The compound is soluble in methanol, ethanol, and water (moderate polarity) and exhibits a melting point of 215–218 °C (decomposes).
Its UV absorbance peaks at 210 nm and 240 nm.
The presence of the C‑22‑C‑23 double bond and C‑3 hydroxyl are critical for biological activity, while the sugar moieties affect bio‑availability and membrane interaction.

Sources & Quality

Ophiopogonin D is most commonly extracted from the rhizomes of Ophiopogon japonicus (Mai Dong), cultivated in China, Japan, and Korea.
Commercial extraction uses ethanol or methanol‑water (70:30) reflux, followed by liquid‑liquid partition and C₁₈ reverse‑phase chromatography to isolate the pure saponin.
Some manufacturers employ supercritical CO₂ extraction to preserve thermolabile constituents.
Synthetic routes are rare due to the molecule’s complexity, but semi-synthetic modification of diosgenin is being explored for scale-up.
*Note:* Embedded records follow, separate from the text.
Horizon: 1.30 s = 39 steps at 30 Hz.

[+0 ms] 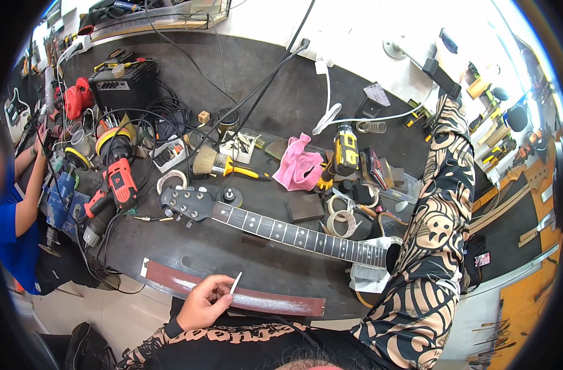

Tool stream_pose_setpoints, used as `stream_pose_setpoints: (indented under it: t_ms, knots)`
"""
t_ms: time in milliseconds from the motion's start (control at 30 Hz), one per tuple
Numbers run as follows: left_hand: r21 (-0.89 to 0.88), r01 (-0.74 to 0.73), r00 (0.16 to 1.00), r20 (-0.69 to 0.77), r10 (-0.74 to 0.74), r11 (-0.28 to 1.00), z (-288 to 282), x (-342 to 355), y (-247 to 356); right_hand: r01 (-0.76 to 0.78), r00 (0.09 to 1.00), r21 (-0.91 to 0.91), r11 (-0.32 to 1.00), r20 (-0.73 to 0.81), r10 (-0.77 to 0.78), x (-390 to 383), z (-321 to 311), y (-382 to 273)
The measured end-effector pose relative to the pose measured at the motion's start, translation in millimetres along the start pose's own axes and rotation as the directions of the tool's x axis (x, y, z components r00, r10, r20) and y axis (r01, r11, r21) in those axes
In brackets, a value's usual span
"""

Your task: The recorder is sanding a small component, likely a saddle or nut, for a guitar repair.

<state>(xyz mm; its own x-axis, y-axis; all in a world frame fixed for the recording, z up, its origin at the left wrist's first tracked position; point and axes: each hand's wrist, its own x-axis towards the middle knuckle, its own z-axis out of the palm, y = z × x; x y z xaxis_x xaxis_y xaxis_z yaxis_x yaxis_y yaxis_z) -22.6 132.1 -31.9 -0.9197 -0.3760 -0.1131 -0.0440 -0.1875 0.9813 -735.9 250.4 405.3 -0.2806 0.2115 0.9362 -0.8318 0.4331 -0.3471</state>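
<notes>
My left hand [206, 303] pinches a thin white strip [235, 283] between thumb and fingers, its tip pointing up. Beneath that hand lies a long board faced with reddish-brown sandpaper [287, 303], dusted white along its middle. Beyond the board, an electric guitar's neck [293, 235] stretches across the bench, its dark headstock to the left and no strings visible. My right arm, in a patterned sleeve [438, 216], crosses the guitar's body end and reaches far toward a black box-shaped fitting [442, 77] on a wall arm. Glare and that fitting hide the right hand's fingers.
A pink cloth [298, 163], a yellow-handled brush [223, 165], a yellow drill [344, 151] and tape rolls [342, 223] lie beyond the neck. Red power tools [120, 184] and tangled cables fill the left. At the left edge stands another person in blue [13, 231].
</notes>
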Motion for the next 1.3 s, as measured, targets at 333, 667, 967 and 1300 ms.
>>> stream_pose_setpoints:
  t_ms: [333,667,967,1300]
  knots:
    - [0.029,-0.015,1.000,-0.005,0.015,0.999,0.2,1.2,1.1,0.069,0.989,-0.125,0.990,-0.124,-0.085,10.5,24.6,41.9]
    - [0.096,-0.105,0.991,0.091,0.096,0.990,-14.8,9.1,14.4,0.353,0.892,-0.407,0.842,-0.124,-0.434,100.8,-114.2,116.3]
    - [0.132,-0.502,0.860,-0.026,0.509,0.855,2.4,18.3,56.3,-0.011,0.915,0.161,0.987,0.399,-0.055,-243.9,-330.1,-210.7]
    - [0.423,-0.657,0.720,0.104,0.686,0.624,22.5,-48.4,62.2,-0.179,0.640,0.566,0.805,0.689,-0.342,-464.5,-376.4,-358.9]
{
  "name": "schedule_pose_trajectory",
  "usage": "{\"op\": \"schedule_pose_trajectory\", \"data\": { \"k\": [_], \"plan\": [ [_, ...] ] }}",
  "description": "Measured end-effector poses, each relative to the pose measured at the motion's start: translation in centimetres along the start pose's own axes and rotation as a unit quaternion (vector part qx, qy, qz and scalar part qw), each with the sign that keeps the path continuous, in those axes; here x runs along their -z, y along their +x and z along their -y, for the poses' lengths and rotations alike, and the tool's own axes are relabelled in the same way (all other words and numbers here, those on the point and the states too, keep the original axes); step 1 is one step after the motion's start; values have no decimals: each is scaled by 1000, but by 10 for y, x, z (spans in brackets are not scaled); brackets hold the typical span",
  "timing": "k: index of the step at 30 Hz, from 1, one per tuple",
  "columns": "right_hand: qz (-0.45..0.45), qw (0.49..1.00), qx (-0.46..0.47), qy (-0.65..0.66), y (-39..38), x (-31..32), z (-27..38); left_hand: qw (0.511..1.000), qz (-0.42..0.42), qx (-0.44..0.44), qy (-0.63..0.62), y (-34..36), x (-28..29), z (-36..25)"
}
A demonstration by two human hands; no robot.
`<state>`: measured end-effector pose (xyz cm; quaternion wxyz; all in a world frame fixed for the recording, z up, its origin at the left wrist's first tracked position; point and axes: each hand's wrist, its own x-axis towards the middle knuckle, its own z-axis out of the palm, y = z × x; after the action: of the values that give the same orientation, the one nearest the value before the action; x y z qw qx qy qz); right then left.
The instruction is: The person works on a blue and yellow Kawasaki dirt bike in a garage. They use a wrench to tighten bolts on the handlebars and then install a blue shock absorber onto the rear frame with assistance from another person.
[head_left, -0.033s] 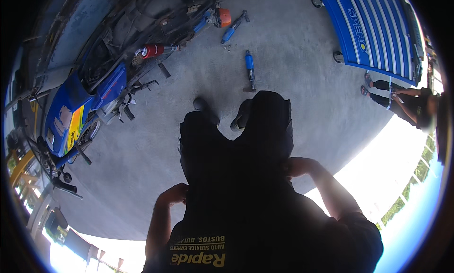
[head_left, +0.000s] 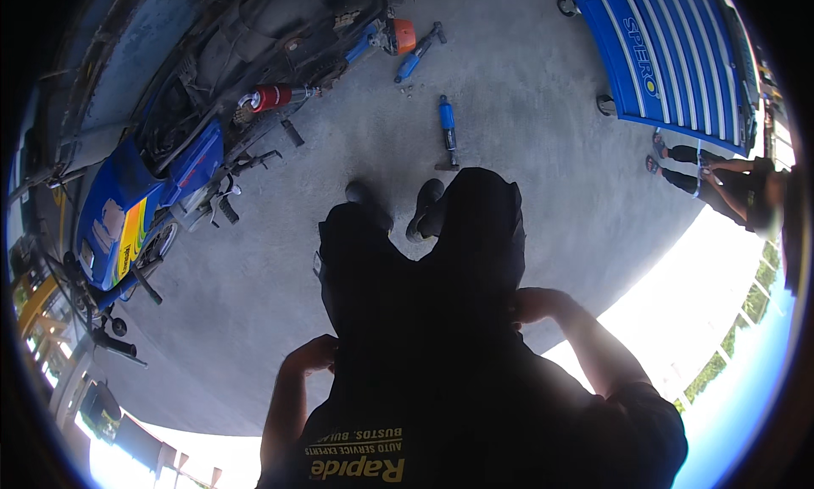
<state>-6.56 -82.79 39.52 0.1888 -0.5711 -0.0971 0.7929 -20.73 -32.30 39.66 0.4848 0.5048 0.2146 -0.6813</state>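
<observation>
**Hands at the Hips, Loose Parts on the Floor**

Hazards, largest first. The motorbike [head_left: 199, 154] at ten o'clock could tip if bumped (whether a stand bears it cannot be seen). The drawer cabinet [head_left: 674, 61] at two o'clock has wheels; a push could roll it toward the co-worker [head_left: 738, 202] near three o'clock. The dark clothing [head_left: 424, 319], central and touched by both hands, could bunch or snag if pulled. The near tube [head_left: 448, 120], between twelve and one, lies just beyond the right shoe [head_left: 426, 208]; a forward step could set it rolling underfoot. The far tube [head_left: 414, 63] at twelve o'clock presents the same risk. Left hand [head_left: 315, 353] at seven o'clock, right hand [head_left: 534, 305] at four: fingertips are hidden, so whether either grips fabric cannot be told. Small pieces [head_left: 405, 91] at twelve could be kicked away.

Changes from the earlier frame. The motorbike's front, thighs and near tube appear slightly lower in view. The right shoe appears farther left. Both hands remain against the clothing.
</observation>
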Motion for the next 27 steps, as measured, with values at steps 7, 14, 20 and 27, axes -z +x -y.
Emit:
{"op": "schedule_pose_trajectory", "data": {
  "k": [7, 14, 20, 27],
  "plan": [
    [-181, 965, -61, 179, 159, 206, -115, 814, -455, -194, 305, 86, 185, -122],
    [-506, 845, -75, 155, 481, 412, -272, 342, -808, -387, 285, 88, 367, -264],
    [-593, 770, -137, 191, 626, 441, -273, 273, -807, -460, 250, 124, 396, -288],
    [-567, 773, -188, 212, 651, 431, -281, 197, -840, -339, 375, 125, 375, -298]
  ]
}}
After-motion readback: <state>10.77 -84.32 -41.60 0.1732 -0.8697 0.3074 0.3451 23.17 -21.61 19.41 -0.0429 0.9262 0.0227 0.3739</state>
Quality considerations include verification of purity (>95 % by HPLC), absence of heavy metals, pesticide residues, and microbial contamination.
Good Manufacturing Practice (GMP) certified producers often standardize extracts to a defined Ophiopogonin D content (e.g., 0.3 % w/w) and provide certificate of analysis (CoA).
When selecting a supplement, prioritize products with third‑party testing (e.g., USP, NSF) and transparent sourcing documentation.